我惊慌失措冲上宝姐的跑车,她已经恢复过来,正给自己的伤口涂药,她见我脸色苍白问怎么了,我结结巴巴说刚才绊了一跤。
她疑惑看了看我跑来的方向,乔苍的车缓缓驶上街道,但没有立刻开走,像是在等谁,宝姐坐在驾驶位发动,在两辆车擦身而过时,黑车后座摇下了半截车窗,露出一只骨节分明的手,腕表映着一缕银光,那只手在我眼前晃了晃,我没看清掌心是什么东西,车已经飞快开走。
我捂着剧烈跳动的胸口,似乎还能感觉到他舌头在上面辗转的柔软,宝姐一言不发在旁边看着我,等我发现车已经停下,面前是一栋栋居民楼,我问她是到了吗。
她推门下去,我跟在她身后上楼,她这里的房子是马副局从一家地产商老板那里贪污得来的,直接写了林宝宝的名字,他倒是没亏待宝姐,用自己的权力在很多场面上都罩着她。
我进去以后发现客厅沙发上有很多白粉,我特震撼问她你是不是吸毒了,她说偶尔吸两口,没怎么上瘾。
我拿了一包放在鼻子底下闻了闻,我对这东西比较熟悉,麻爷就是贩毒的,宝姐吸的是大麻,里头掺了摇头丸磨的粉,劲儿不大。
大麻比冰片好很多,那玩意最凶,是所有毒品里唯一戒不掉的,就算当时戒了也会复吸,圈子里有姑娘去澳门陪客户赌博,客户是大腕,百家姓里扛旗的,在澳门吸食了很多冰片。
小半年的功夫就瘦得皮包骨,经纪人去戒毒所看过她一回,出来时脸煞白,她那种见过大风大浪的人都发怵的场面,不用说也很恐怖。
我把粉扔进马桶里用水溺了,大声警告她不要再碰这个,这是会死人的。
她站在酒柜前倒酒,很平静说,“我这样和死了有什么区别。”
“混不下去大不了洗白嫁人。”
她看了我一眼,“你会娶我吗。没孩子没清白没心。”
她感叹说,“别祸害那些好男人了,你当初入行不说过吗,你就坑那些当官的,有钱的,不祸害老百姓。”

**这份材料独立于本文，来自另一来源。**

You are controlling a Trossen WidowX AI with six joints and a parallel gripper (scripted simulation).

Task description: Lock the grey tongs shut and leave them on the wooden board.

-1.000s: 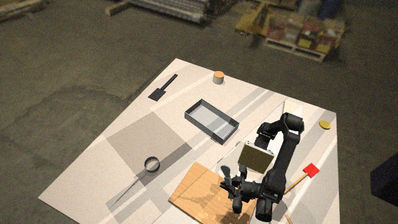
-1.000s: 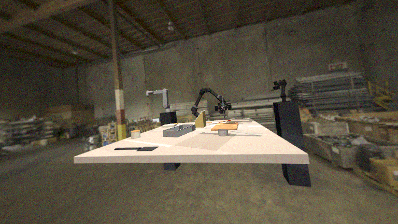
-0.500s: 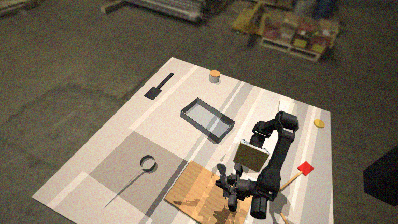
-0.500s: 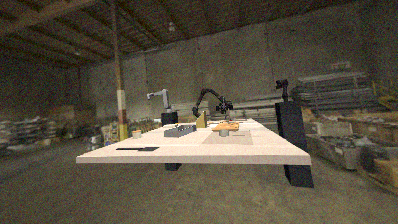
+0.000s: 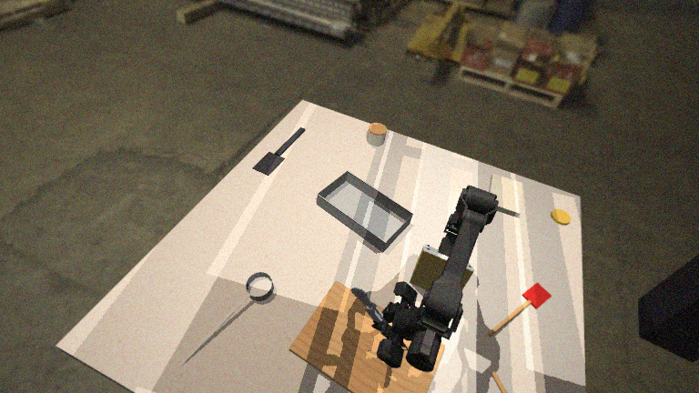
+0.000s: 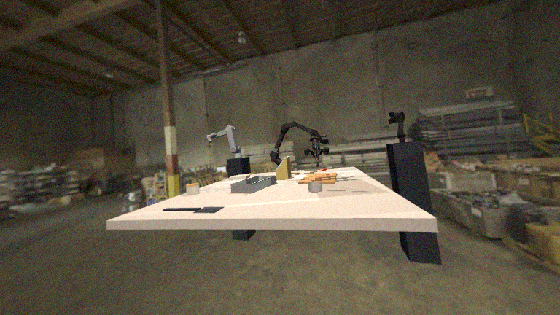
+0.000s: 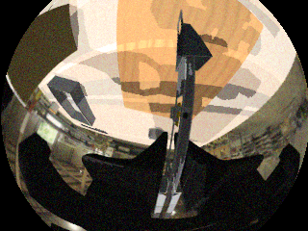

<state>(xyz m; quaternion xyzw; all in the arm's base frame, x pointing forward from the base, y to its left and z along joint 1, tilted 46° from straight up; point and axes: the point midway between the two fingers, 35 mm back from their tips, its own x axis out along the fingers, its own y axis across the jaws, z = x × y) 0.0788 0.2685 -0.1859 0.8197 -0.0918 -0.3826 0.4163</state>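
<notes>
My gripper (image 5: 382,323) (image 6: 316,157) (image 7: 170,135) points down above the wooden board (image 5: 319,327) (image 6: 316,179) (image 7: 137,60) and is shut on the grey tongs (image 5: 364,300) (image 7: 188,89). The tongs' two arms look close together in the wrist view, and their wide dark end reaches out beyond the fingers over the board. They look off the board, tilted. Whether the lock inside the hinge holds cannot be told. The grey roasting tin (image 5: 355,228) (image 6: 243,187) (image 7: 70,98) stands apart from the board, with no tongs across it.
An upright olive block (image 5: 427,268) (image 6: 284,170) (image 7: 43,50) stands between the board and the arm's base. A ring-headed tool (image 5: 247,288) lies left of the board. A red-headed tool (image 5: 536,295) lies right. A black spatula (image 5: 268,163) (image 6: 208,209) and a can (image 5: 377,135) (image 6: 192,189) are farther off.
</notes>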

她递给我一杯酒,我接过来喝了一口,是龙舌兰,很烈的酒。
她终于把忍了一路的话丢出来,“你怎么认识乔苍的。”
我避重就轻把事儿跟她说了,她沉默了一会问我想死想活。
我问她什么意思。
她郑重其事看着我,“乔苍这种人物,半条命握在阎王手里,看着很牛逼,可一旦倒了,他身边的人绝对没好下场,条子不抓,死对头也会暗中搞死。混黑道的爷一丁点人性都没有,到了他这个位置,两只手全是血,不栽则已,栽了就爬不起来。”
我一脸平静说我是周容深的人,别的男人和我没关系。
她声音很冷说这样最好,别拿自己的人生开玩笑。
我喝完那杯酒,从宝姐家里出来,找了个没人的地方,点了一根烟。
我不是不会抽烟,只是没在人前抽过,圈子里的姑娘没有不会抽烟喝酒的,就和娱乐界明星整容一样,行业趋势,不干不行。
烟头燃烧的火光在黄昏下闪烁的,我倚着冰冷刺骨的墙壁,觉得自己穷途末路。
这是一种很可怕的预感,从乔苍这个男人出现的那一刻,这种预感就有了,来得措手不及。
是充满背叛的预感,现在变得更浓烈。
不管是他的人,还是他给我的感觉。
看上去迷幻美好,扒开这层糖衣里头是没有解药的剧毒,我承认他亲我的时候我有些把持不住,如果我喝了酒,能用醉了当借口,我也许根本不会推开他。